- Relator(a)
- Ministro Jorge Mussi
- Órgão julgador
- Quinta Turma
- Data do julgamento
- 02/10/2014
- Data de publicação
- 10/10/2014
STJ – Acórdão, Rel. Ministro Jorge Mussi, Quinta Turma, j. 02/10/2014, p. 10/10/2014
EMBARGOS DE DECLARAÇÃO. RECURSO ORDINÁRIO EM HABEAS CORPUS. AUSÊNCIA DE MANIFESTAÇÃO SOBRE DISPOSITIVOS CONSTITUCIONAIS REPUTADOS VIOLADOS PELA PARTE. DESNECESSIDADE. INEXISTÊNCIA DE PRONUNCIAMENTO SOBRE A NULIDADE DA AÇÃO PENAL EM RAZÃO DA VIOLAÇÃO AO PRINCÍPIO DA IDENTIDADE FÍSICA DO JUIZ. OMISSÃO CONFIGURADA. SENTENÇA PROFERIDA POR JUIZ DIVERSO DO QUE PRESIDIU A INSTRUÇÃO DO FEITO. PRINCÍPIO DA IDENTIDADE FÍSICA. HIPÓTESE QUE SE ENQUADRA NAS EXCEÇÕES PREVISTAS NO ARTIGO 132 DO CÓDIGO DE PROCESSO CIVIL. CONSTRANGIMENTO ILEGAL NÃO EVIDENCIADO. ACOLHIMENTO DOS ACLARATÓRIOS SEM EFEITOS MODIFICATIVOS. 1. Esta Corte Superior de Justiça tem entendimento pacificado no sentido de que o julgador não é obrigado a se manifestar expressamente sobre os dispositivos legais reputados violados pelas partes, desde que pela motivação apresentada seja possível aferir as razões pelas quais acolheu ou rejeitou as pretensões deduzidas. Precedentes STJ. 2. Conquanto se reconheça a omissão referente à ausência de exame da alegada nulidade da ação penal em razão da ofensa ao princípio da identidade física do juiz, não há como atribuir efeito modificativo ao presente recurso. 3. De acordo com o princípio da identidade física do juiz, que passou a ser aplicado também no âmbito do processo penal após o advento da Lei 11.719, de 20 de junho de 2008, o magistrado que presidir a instrução criminal deverá proferir a sentença no feito, nos termos do § 2º do artigo 399 do Código de Processo Penal. 4. Em razão da ausência de outras normas específicas regulamentando o referido princípio, nos casos de convocação, licença, promoção ou de outro motivo que impeça o juiz que tiver presidido a instrução de sentenciar o feito, por analogia - permitida pelo artigo 3º da Lei Adjetiva Penal -, deverá ser aplicada a regra contida no artigo 132 do Código de Processo Civil, que dispõe que os autos passarão ao sucessor do magistrado.

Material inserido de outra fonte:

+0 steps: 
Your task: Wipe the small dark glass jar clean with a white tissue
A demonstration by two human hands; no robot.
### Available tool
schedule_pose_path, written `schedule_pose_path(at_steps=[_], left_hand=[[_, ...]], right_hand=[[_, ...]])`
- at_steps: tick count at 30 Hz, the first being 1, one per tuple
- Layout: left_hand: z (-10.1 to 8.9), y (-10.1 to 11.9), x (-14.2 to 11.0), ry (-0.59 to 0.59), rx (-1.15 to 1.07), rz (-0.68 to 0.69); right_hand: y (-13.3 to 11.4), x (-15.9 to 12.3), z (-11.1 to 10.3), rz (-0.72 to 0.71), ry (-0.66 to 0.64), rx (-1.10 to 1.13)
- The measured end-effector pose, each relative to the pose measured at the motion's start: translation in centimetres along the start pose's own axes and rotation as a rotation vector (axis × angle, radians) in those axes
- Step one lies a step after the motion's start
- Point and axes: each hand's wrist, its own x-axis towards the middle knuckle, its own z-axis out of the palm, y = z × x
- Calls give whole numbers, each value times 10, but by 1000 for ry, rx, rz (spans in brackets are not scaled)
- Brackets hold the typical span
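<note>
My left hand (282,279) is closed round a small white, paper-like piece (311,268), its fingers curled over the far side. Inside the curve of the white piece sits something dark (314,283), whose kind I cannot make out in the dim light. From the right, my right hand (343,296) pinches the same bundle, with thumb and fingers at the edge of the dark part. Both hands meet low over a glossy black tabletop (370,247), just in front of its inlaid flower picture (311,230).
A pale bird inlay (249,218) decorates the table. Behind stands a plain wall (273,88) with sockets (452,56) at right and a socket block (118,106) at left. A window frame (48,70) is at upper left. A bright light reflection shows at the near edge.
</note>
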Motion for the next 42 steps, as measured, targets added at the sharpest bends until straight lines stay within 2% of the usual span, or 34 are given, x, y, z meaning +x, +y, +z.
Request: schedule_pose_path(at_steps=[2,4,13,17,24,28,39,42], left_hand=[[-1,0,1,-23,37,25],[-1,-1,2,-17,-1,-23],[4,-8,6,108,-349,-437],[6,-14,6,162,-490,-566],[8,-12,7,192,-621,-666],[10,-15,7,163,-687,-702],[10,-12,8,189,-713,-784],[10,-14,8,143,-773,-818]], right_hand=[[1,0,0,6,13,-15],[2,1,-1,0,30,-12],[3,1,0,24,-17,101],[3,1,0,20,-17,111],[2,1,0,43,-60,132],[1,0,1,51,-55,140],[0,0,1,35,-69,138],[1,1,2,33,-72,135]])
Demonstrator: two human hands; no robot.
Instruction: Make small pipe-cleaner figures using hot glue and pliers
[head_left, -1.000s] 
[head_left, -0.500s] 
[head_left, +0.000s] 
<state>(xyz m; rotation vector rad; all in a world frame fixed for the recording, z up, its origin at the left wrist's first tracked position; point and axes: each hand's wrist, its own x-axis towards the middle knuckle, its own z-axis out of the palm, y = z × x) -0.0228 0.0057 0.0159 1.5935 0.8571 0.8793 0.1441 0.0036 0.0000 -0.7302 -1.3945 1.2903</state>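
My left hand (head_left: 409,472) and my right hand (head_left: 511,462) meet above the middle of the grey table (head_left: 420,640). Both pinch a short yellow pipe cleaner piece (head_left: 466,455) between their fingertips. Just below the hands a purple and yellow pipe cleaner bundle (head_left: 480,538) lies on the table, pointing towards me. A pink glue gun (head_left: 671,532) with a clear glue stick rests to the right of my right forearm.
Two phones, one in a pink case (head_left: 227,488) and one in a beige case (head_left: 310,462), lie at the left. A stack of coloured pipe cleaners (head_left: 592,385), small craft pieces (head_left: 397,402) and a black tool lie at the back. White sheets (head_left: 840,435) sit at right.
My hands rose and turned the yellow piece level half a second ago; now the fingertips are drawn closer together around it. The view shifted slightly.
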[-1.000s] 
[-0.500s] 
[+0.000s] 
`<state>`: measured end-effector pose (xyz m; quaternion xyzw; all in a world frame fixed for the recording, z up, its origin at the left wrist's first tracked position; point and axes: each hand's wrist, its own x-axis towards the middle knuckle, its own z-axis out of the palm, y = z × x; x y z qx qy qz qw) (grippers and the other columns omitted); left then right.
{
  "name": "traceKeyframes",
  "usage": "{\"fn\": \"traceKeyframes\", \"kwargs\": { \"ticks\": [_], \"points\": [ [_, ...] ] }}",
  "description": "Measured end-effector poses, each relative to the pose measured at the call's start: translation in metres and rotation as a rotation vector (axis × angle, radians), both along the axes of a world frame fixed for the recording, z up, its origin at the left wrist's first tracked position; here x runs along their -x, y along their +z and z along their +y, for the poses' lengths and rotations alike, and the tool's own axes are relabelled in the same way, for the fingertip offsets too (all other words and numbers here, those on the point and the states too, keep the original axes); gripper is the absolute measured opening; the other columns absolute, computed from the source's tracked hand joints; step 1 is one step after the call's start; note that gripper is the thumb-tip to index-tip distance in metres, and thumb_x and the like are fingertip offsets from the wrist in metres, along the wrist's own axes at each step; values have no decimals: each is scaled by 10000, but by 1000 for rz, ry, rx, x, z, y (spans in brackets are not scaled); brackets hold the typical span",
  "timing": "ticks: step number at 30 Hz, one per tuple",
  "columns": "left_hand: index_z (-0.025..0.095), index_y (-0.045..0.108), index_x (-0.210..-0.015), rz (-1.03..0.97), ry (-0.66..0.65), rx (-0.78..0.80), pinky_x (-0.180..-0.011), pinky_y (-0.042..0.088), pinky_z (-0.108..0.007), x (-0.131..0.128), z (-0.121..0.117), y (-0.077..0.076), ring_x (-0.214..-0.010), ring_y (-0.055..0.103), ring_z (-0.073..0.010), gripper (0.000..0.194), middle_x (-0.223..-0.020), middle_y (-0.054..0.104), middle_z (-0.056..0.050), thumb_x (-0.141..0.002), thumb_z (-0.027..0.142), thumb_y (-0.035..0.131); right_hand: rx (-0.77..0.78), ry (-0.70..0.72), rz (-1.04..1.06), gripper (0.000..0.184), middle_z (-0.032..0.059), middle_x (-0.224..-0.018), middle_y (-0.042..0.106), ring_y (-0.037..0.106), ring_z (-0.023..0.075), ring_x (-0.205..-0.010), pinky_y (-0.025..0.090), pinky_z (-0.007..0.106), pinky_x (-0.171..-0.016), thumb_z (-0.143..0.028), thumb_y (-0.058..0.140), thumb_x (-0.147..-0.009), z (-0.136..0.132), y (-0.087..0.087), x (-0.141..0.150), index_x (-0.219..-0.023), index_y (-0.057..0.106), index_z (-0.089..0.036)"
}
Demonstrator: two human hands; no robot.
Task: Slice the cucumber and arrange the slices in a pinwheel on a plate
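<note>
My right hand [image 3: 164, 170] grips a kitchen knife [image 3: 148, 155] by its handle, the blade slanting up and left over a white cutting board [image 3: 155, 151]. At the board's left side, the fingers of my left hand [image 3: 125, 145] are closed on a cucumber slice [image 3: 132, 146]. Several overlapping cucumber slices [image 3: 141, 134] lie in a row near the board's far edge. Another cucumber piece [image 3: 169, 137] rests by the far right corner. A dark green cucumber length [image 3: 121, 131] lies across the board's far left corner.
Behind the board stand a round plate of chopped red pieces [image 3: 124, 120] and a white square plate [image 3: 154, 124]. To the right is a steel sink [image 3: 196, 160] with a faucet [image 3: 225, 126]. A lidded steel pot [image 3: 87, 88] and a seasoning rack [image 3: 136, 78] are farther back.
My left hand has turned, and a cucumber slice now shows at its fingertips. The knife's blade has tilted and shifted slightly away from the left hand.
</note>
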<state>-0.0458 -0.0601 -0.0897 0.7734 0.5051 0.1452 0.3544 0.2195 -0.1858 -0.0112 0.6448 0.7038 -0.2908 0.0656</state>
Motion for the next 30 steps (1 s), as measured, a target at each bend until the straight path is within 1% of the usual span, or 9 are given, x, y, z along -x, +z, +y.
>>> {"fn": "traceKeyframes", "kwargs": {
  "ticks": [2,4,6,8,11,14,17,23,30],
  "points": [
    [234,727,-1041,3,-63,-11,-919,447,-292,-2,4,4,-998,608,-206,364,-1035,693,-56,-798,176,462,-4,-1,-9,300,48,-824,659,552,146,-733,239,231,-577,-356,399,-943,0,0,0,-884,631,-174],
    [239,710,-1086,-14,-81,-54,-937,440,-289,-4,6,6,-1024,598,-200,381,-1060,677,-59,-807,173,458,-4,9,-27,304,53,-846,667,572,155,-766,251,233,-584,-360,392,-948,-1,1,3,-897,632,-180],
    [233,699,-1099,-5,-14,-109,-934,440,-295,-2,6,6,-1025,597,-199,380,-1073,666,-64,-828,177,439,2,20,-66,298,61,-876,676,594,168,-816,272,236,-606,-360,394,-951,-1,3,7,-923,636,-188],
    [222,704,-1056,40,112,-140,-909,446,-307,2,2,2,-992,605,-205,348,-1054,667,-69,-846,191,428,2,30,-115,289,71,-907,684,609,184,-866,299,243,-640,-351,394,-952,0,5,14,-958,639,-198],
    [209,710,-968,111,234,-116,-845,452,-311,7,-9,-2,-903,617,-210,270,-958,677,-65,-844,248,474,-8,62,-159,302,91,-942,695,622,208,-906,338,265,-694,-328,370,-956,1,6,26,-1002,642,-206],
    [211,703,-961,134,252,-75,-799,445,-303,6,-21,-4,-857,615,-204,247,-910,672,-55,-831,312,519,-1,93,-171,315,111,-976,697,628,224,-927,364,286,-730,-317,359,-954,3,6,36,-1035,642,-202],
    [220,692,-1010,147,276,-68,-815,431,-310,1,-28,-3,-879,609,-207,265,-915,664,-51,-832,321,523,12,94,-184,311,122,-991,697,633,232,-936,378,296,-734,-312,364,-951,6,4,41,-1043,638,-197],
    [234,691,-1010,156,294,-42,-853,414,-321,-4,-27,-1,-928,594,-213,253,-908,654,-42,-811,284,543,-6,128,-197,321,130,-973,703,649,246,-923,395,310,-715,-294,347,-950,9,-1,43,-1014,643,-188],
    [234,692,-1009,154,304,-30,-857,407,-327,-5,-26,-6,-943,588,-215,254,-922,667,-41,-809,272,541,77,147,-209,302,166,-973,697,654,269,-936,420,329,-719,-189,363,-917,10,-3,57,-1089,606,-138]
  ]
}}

Doutrina. Precedente. 5. No caso em apreço, o édito repressivo foi exarado por magistrada diversa da que participou da instrução do feito, a qual, consoante consignado pela autoridade apontada como coatora, foi removida da comarca, razão pela qual não se vislumbra qualquer mácula na prolação de sentença por juiz diverso. 6. Embargos parcialmente acolhidos apenas para afastar a alegada nulidade da ação penal por violação ao princípio da identidade física do juiz. (EDcl no RHC n. 48.437/RJ, relator Ministro Jorge Mussi, Quinta Turma, julgado em 2/10/2014, DJe de 10/10/2014.)